「建築構造物の耐震性確保のための提言」
「耐震設計偽造に関する研究集会」11月21日(月曜日)の議論をふまえて

2005年11月29日(11月24日に提言案を発表)
NPO法人建築技術支援協会
 文責:和田 章、安部重孝、米田雅子

10. コンピュータ時代が生んだ問題
一貫構造計算プログラムの評定は1970年頃に始まり、プログラムそのものの信頼性確保には役立ったといえるが、国が「プログラム部分の図書省略」という形でプログラムの内容を保証したことになり、確認機関では計算部分を詳細に調べないようになってしまった。数字の羅列の出力は無機的で構造設計者の想いは伝わり難い。例えば、構造計算書の要点の部分に手書きのスケッチや計算を書込み、コンピュータの出力と同様の結果が得られることを示す、建築物の全コンクリート体積を床面積で除して求めた平均コンクリート厚さ、全鉄筋重量をコンクリート体積で除した値などを手書きで書込むようにするなど、全体的な数値の把握をすることが必要である。
大きな建築物を建設するためには長い期間と多くの人の手がかかる。この度の事件の問題は、構造設計者の行った偽造がこれらの後工程の人々によって発見されなかったことにもある。コンピュータ時代には、実際にものに触らずに仕事が進むことが多くなり、実感が無いままに大きな建築物が建設されてしまう恐ろしさがある。

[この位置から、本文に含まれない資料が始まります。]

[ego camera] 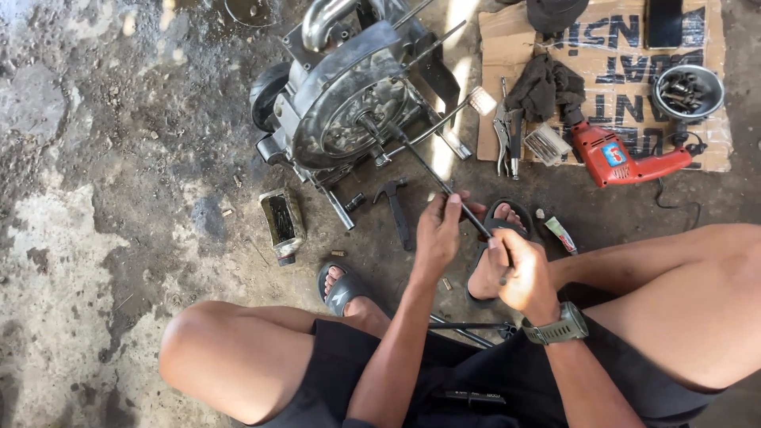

すぐに解決する方法はないが、仕事の流れの中に人間が直接入るような仕組が必要であろう。

このことは、発注者,設計者、確認審査、施工者、施工監理、中間検査など全体の大きな流れまで考慮すると、なおさら誰も気付かなかったことが大きな問題となる。この度は構造設計者の悪質行為が問題になっているが、発注責任、設計責任、施工の責任など問題点を整理する必要がある。